2. An injector according to claim 1, characterized in that the guide pin (17) by the in the valve chamber (29) prevailing pressure against the upper housing part (25) and thereby held in position.

3. Injector according to claim 1, characterized in that between the guide pin (17) and the upper housing part (25) at least one further component (53) is received, wherein the guide pin (17) against the further component (53) is provided and by this pressure force, the further component (53) is placed against the upper housing part (25), whereby the further component (23) is held in its position.

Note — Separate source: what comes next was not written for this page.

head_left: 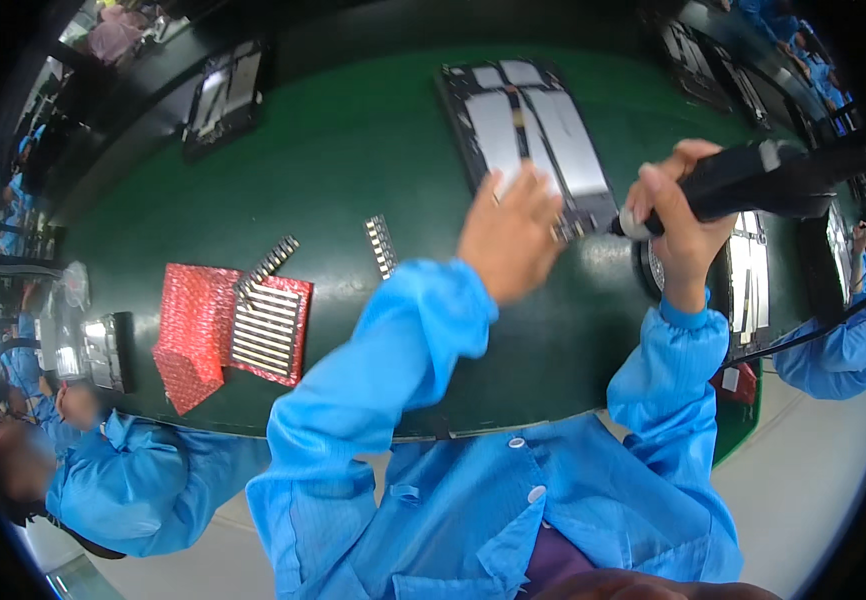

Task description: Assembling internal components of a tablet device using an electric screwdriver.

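An opened tablet-like device (571, 140) with silver battery panels and a dark frame lies tilted on the green table. My left hand (513, 235) rests palm down over its near end, fingers stretched out and slightly apart. Wrapped in my right hand (688, 225) is a black electric screwdriver (743, 180), held almost level. Its tip points left at the device's near right corner, close to my left fingertips; whether it touches a screw is too small to tell. A small dark part with metallic bits (575, 227) shows at that corner.
Left on the green table (323, 150) lie a red bubble-wrap sheet (193, 310) with a stack of striped strips (268, 332), and two loose strips (273, 258) (380, 246). Another opened device (223, 95) stands far left, another (748, 280) at right. A co-worker's blue sleeve (153, 480) is at lower left.
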Action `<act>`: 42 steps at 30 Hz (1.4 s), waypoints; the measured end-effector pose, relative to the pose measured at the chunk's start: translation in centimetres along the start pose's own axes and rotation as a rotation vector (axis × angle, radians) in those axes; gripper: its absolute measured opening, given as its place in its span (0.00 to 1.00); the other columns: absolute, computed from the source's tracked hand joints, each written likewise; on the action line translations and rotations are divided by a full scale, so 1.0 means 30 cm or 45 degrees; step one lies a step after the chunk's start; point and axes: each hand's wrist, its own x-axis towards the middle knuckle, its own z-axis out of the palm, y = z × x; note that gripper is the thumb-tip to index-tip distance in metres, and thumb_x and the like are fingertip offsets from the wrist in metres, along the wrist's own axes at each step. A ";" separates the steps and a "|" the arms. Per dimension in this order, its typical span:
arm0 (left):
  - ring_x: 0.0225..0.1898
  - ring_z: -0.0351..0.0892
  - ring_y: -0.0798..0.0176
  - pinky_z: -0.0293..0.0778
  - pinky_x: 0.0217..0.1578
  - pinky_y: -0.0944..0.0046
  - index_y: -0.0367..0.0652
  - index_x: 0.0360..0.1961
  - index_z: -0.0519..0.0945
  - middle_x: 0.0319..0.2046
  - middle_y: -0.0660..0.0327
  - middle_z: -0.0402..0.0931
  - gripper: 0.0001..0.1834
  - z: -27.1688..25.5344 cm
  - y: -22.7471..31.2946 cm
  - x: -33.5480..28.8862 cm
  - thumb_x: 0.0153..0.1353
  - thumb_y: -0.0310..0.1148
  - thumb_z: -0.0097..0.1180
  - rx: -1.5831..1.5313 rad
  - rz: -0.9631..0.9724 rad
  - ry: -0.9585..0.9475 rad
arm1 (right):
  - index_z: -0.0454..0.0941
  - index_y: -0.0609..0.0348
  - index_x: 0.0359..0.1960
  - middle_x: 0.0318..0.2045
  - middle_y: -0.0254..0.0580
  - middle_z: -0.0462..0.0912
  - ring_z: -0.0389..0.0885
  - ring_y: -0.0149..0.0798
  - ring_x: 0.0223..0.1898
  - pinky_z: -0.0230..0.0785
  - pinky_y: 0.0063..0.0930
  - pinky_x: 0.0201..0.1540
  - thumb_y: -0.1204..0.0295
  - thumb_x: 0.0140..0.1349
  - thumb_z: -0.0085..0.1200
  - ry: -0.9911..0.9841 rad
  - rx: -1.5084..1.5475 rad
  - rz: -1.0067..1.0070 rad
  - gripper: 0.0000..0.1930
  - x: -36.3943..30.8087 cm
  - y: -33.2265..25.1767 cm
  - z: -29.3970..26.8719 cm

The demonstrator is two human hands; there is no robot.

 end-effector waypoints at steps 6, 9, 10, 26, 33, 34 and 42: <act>0.60 0.60 0.48 0.61 0.56 0.46 0.46 0.54 0.69 0.57 0.53 0.64 0.24 0.022 -0.374 0.237 0.56 0.38 0.54 0.615 -0.437 0.157 | 0.69 0.65 0.40 0.17 0.35 0.74 0.73 0.27 0.17 0.65 0.19 0.21 0.85 0.50 0.59 0.136 -0.033 0.176 0.17 -0.093 0.024 -0.053; 0.62 0.58 0.45 0.58 0.58 0.42 0.46 0.57 0.67 0.58 0.52 0.64 0.26 0.021 -0.490 0.219 0.57 0.38 0.52 0.522 -0.513 0.161 | 0.68 0.65 0.41 0.18 0.34 0.73 0.72 0.27 0.16 0.64 0.19 0.20 0.85 0.50 0.58 0.108 -0.073 0.253 0.17 -0.103 0.052 -0.029; 0.62 0.57 0.43 0.57 0.59 0.43 0.45 0.58 0.66 0.57 0.50 0.64 0.26 0.012 -0.508 0.206 0.57 0.39 0.51 0.426 -0.509 0.124 | 0.67 0.64 0.42 0.18 0.35 0.73 0.71 0.28 0.16 0.65 0.21 0.21 0.86 0.50 0.56 0.091 -0.097 0.326 0.17 -0.107 0.057 -0.023; 0.40 0.76 0.50 0.73 0.42 0.59 0.40 0.40 0.79 0.36 0.53 0.75 0.23 -0.440 -0.373 -0.156 0.38 0.27 0.68 -0.175 -0.263 -0.707 | 0.73 0.64 0.41 0.19 0.29 0.75 0.70 0.20 0.18 0.60 0.14 0.20 0.80 0.50 0.62 0.205 -0.158 0.258 0.16 -0.111 0.091 0.008; 0.29 0.75 0.58 0.72 0.33 0.63 0.37 0.35 0.79 0.27 0.57 0.72 0.25 -0.370 -0.223 -0.201 0.33 0.35 0.74 -0.106 -0.383 -0.627 | 0.70 0.64 0.44 0.18 0.30 0.72 0.69 0.22 0.18 0.59 0.15 0.21 0.82 0.52 0.59 0.153 -0.152 0.265 0.17 -0.127 0.081 0.009; 0.27 0.74 0.58 0.72 0.30 0.63 0.35 0.34 0.79 0.26 0.57 0.72 0.26 -0.358 -0.206 -0.196 0.34 0.39 0.74 0.016 -0.449 -0.585 | 0.70 0.64 0.44 0.18 0.30 0.72 0.69 0.21 0.18 0.59 0.14 0.21 0.81 0.52 0.59 0.128 -0.174 0.244 0.17 -0.127 0.084 0.007; 0.26 0.70 0.65 0.69 0.26 0.67 0.34 0.32 0.80 0.31 0.60 0.72 0.21 -0.300 -0.153 -0.136 0.37 0.34 0.72 -0.191 -0.357 -0.433 | 0.71 0.64 0.44 0.18 0.28 0.72 0.68 0.20 0.17 0.58 0.13 0.20 0.81 0.52 0.60 0.082 -0.153 0.228 0.17 -0.126 0.084 -0.006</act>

4. An injector according to claim 1 or 2, characterized in that on the guide pin (17) an extension (21) is formed, which is provided with one side against the upper housing part (25) and on the other side of a designed as a compression spring spring element ( 49) which is received between the extension (21) and the valve piston (9).

5. An injector according to one of claims 1 to 4, characterized in that the control valve (1) is magnet-actuated and on the valve tappet (9) an armature (35) of the solenoid-operated control valve (1) is formed.

6. Injector according to one of claims 1 to 5, characterized in that on the valve tappet (9) an annular closing element (11) is formed.

7. An injector according to one of claims 1 to 5, characterized in that the diameter of the bore (15) in the valve tappet (9) and the inner diameter of the annular closing element (11) are approximately equal.

8. Injector according to claim 6 or 7, characterized in that the annular closing element (11) on the valve tappet (9) is designed as a sealing surface, which in a

Valve seat (13) can be placed.

9. Injector according to one of claims 6 to 8, characterized in that the valve seat (13) is designed as a flat seat, conical seat or ball seat.

10. Injector according to one of claims 6 to 9, characterized in that the annular closing element (11) has a conical sealing surface and the valve seat (13) is designed as a spherical surface.